The number of lines below that contain the word "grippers" is all that the answer should hold.

===== Supplied records =====

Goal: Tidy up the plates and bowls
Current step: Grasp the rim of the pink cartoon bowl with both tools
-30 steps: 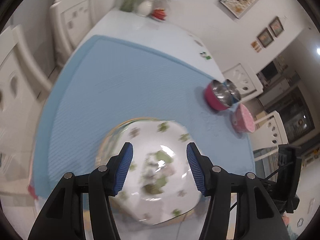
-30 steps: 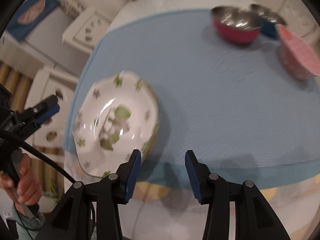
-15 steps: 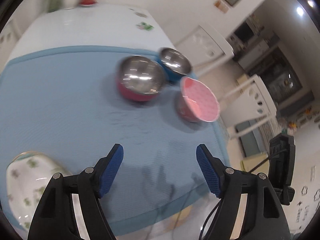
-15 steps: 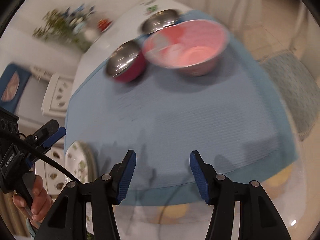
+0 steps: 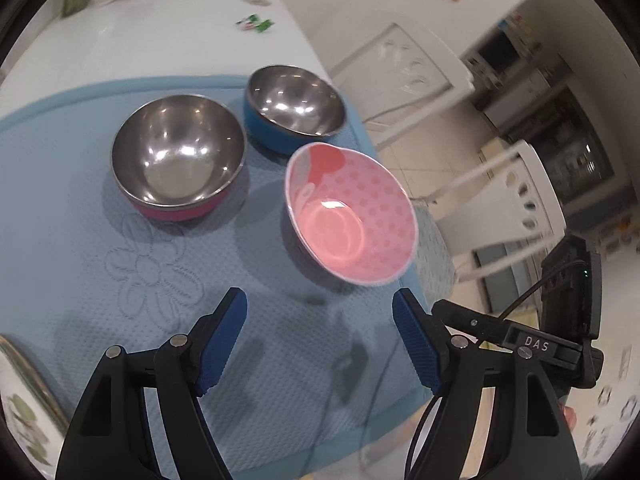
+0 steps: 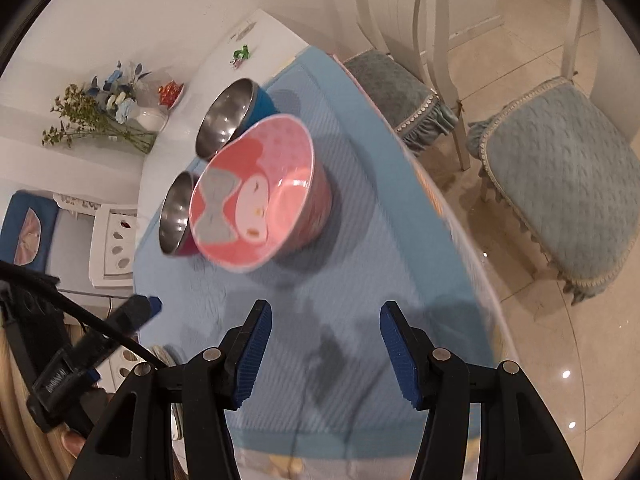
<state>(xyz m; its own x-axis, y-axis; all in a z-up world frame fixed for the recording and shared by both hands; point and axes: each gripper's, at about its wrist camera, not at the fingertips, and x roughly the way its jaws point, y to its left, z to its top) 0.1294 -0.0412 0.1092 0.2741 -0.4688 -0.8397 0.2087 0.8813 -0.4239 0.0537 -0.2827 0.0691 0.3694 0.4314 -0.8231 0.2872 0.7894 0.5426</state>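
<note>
Left wrist view
- Left hand-held gripper (image 5: 320, 320): its jaws have just been opening and stand released, with only cloth showing between the blue pads.
- Bench (image 5: 168, 32): white glossy top, covered on the near part by a light blue quilted mat (image 5: 100, 280) stitched with a flower outline.
- Pink bowl (image 5: 352, 216): on the mat near its right edge, just ahead of the pads, tilted toward the camera.
- Magenta steel bowl (image 5: 176, 156): upright on the mat, left of the pink bowl.
- Blue steel bowl (image 5: 294, 108): behind both, close beside the magenta one.
- Floral plate (image 5: 20, 400): only a rim shows at the lower left edge.
- Room: white chair backs (image 5: 416, 68) to the right, small frames on the wall, dark shelving further off.

Right wrist view
- Right hand-held gripper (image 6: 326, 344): its jaws have just been opening; released, nothing between the pads, above the mat's near part.
- Pink bowl: cartoon face printed inside, ahead of the jaws, hiding part of the two steel bowls.
- Flower vase (image 6: 150, 118): on the bare white top beyond the mat.
- Cushioned chairs (image 6: 560, 184): right of the bench on a glossy tiled floor (image 6: 540, 360).
- Left hand-held gripper: seen at the lower left, blurred.
</note>
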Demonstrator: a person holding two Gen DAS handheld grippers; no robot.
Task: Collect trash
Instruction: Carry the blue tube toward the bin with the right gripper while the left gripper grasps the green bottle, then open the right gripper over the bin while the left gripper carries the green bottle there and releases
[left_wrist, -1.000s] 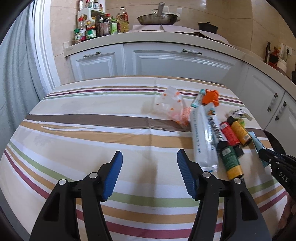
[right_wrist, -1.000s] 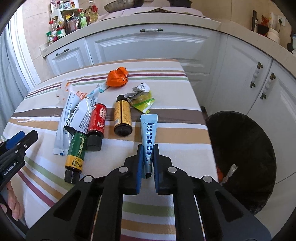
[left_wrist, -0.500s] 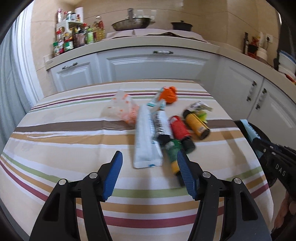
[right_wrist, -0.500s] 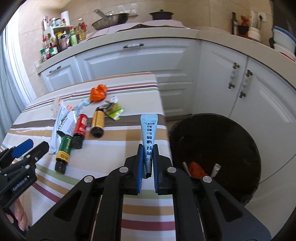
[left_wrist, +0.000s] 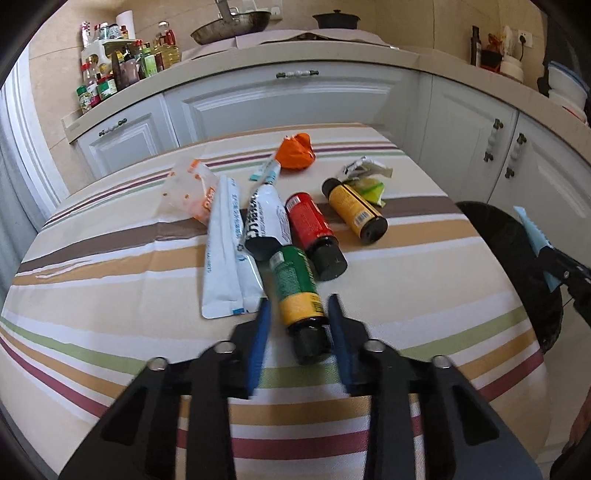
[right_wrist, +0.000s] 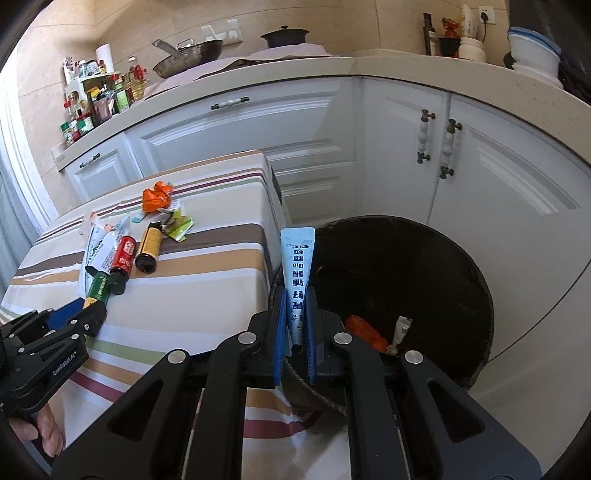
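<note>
On the striped tablecloth (left_wrist: 110, 258) lies a heap of trash. A green bottle (left_wrist: 295, 288) with a yellow band and black cap lies between the blue pads of my left gripper (left_wrist: 299, 314). Its jaws are closing, and a narrow gap still shows beside the left pad. My right gripper (right_wrist: 295, 295) is shut on a light blue tube (right_wrist: 295, 258) and holds it over the near rim of the black bin (right_wrist: 443, 258). In the left wrist view that blue tube (left_wrist: 533, 230) shows at the right edge, over the bin (left_wrist: 509, 236).
Beyond the green bottle lie a red bottle (left_wrist: 310, 225), a yellow bottle (left_wrist: 352, 208), a white tube (left_wrist: 267, 218), a long white packet (left_wrist: 225, 251), an orange wrapper (left_wrist: 295, 151), a clear bag (left_wrist: 188, 192) and a green wrapper (left_wrist: 369, 181). The bin holds an orange scrap (right_wrist: 364, 328). White cabinets stand behind.
My left gripper has moved right to the bottles and its jaws have narrowed around the green one. The right gripper has carried the blue tube off the table to over the bin.
</note>
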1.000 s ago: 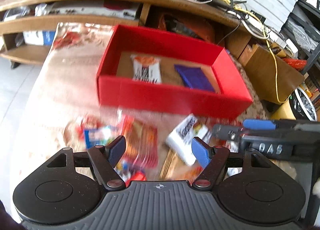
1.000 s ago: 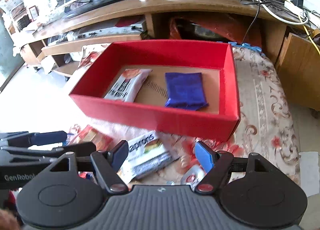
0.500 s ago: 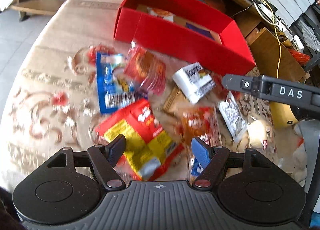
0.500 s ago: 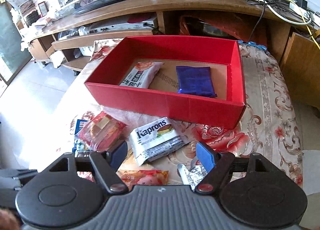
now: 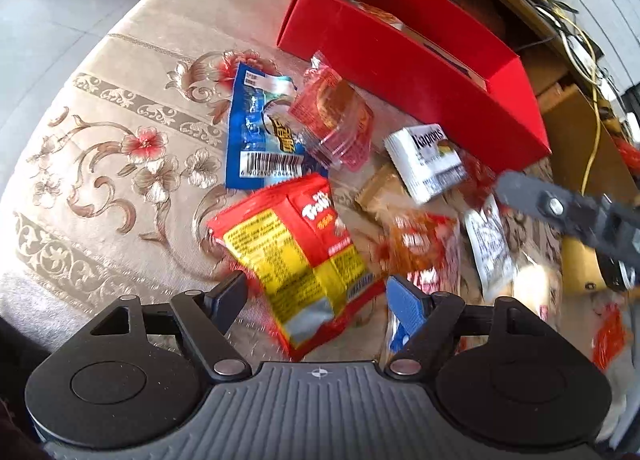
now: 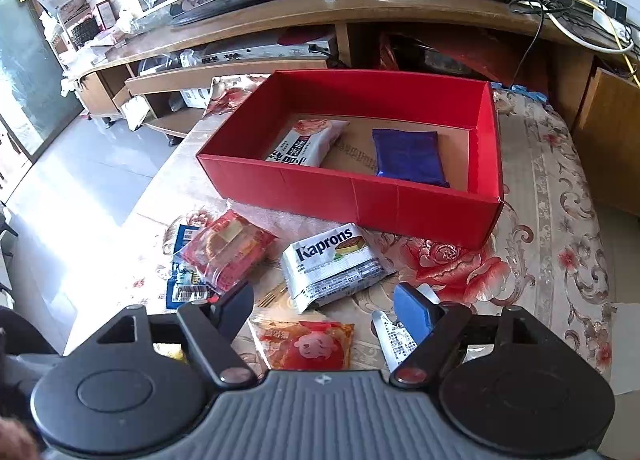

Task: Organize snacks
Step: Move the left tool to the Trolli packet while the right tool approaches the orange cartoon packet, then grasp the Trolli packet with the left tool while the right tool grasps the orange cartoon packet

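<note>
The left tongs (image 5: 318,294) are spread wide and grasp nothing; between their tips lies a red and yellow snack bag (image 5: 298,256), its near end reaching in under the gap, though whether the pads touch it cannot be told; the right tongs (image 6: 326,302) are likewise released, hanging over an orange pouch (image 6: 310,344) that lies flat on the floral-clothed surface (image 6: 560,244); a small white sachet (image 6: 394,338) lies just beside the blue right pad.

The red box (image 6: 360,192) sits at the far side of the surface, open-topped; inside it, a white packet with dark lettering (image 6: 306,142) lies on the left and a blue packet (image 6: 408,156) on the right, apart from each other on the cardboard floor.

The loose snacks lie near the box's front wall; a white Kaprons wafer pack (image 6: 334,264) sits just in front of it; to its left a clear-wrapped red pastry pack (image 6: 224,250) rests on top of a blue packet with a barcode (image 5: 256,136); in the left wrist view a brown wrapper (image 5: 380,190) shows partly under the Kaprons pack; that view is blurred on its right side, where the other gripper's dark arm crosses.
</note>
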`<action>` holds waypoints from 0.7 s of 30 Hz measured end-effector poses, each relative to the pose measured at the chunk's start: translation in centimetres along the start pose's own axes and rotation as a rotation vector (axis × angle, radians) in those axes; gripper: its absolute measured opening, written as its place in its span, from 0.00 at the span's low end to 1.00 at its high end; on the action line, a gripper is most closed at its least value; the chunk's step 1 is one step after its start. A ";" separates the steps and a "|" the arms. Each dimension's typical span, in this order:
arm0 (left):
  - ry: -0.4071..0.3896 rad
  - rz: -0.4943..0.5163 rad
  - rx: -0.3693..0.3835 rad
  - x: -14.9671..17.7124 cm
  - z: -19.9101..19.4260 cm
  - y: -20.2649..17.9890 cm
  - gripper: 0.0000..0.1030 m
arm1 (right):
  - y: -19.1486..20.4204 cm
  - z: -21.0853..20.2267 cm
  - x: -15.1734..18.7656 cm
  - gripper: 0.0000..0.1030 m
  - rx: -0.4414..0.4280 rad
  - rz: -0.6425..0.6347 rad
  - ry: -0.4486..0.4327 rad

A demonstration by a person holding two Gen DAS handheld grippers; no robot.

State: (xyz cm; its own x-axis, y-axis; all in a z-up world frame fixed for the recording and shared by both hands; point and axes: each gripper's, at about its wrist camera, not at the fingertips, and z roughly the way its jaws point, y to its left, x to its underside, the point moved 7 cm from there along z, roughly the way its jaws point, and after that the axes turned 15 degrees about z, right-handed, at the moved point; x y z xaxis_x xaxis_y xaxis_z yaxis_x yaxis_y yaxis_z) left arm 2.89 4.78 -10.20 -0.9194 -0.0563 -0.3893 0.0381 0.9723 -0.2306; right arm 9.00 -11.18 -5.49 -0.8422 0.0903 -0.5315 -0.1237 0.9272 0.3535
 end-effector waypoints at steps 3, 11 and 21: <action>-0.009 0.014 -0.060 -0.9 0.7 0.0 0.78 | -0.3 -0.2 0.1 0.73 -0.003 0.006 0.001; -0.022 0.182 -0.176 -2.2 1.9 -0.8 0.72 | -0.9 0.0 0.2 0.73 0.006 0.017 0.010; -0.038 0.264 -0.145 -0.7 0.7 -0.8 0.61 | -0.7 0.9 1.1 0.73 0.032 0.003 0.042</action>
State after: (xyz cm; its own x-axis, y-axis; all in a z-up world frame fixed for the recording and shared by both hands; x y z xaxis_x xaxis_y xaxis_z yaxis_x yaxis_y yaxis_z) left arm 3.73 3.91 -10.40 -0.8698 0.1966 -0.4526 0.2150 0.9766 0.0111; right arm 8.69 -11.43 -7.02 -0.8640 0.0781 -0.4973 -0.1050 0.9383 0.3296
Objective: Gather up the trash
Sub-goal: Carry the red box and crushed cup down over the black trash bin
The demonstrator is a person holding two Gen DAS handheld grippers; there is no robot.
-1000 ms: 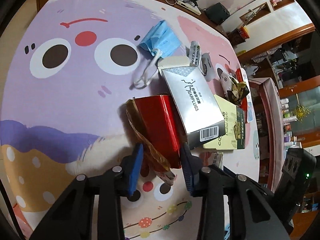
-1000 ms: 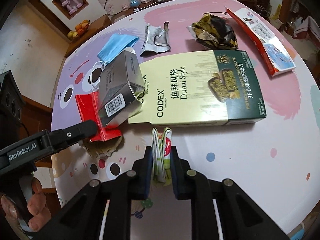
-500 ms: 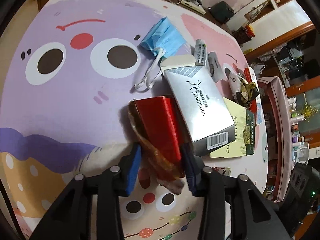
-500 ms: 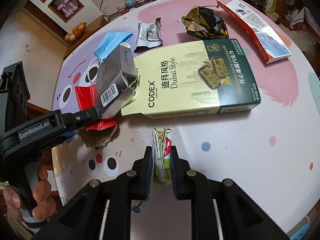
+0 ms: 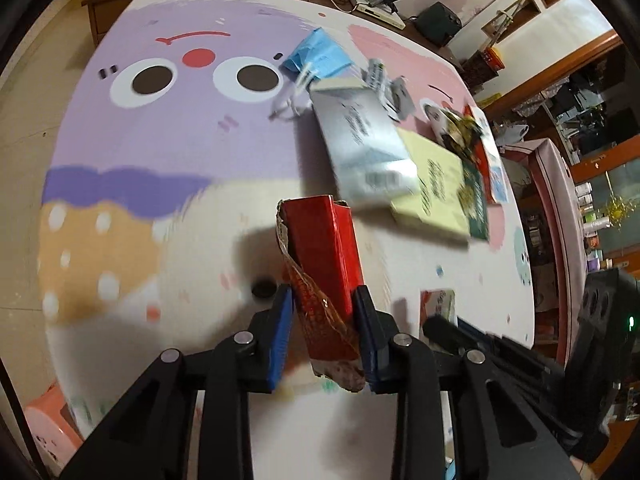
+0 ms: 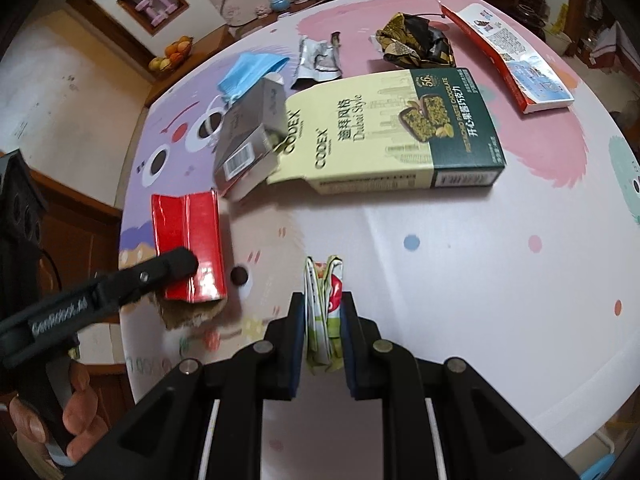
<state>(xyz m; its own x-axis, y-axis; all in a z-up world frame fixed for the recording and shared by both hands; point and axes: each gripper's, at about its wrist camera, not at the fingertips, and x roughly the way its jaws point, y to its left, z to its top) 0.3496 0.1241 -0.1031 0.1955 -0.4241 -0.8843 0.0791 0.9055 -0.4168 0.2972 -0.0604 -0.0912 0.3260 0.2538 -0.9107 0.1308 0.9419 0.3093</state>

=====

* [Exercise output]: 3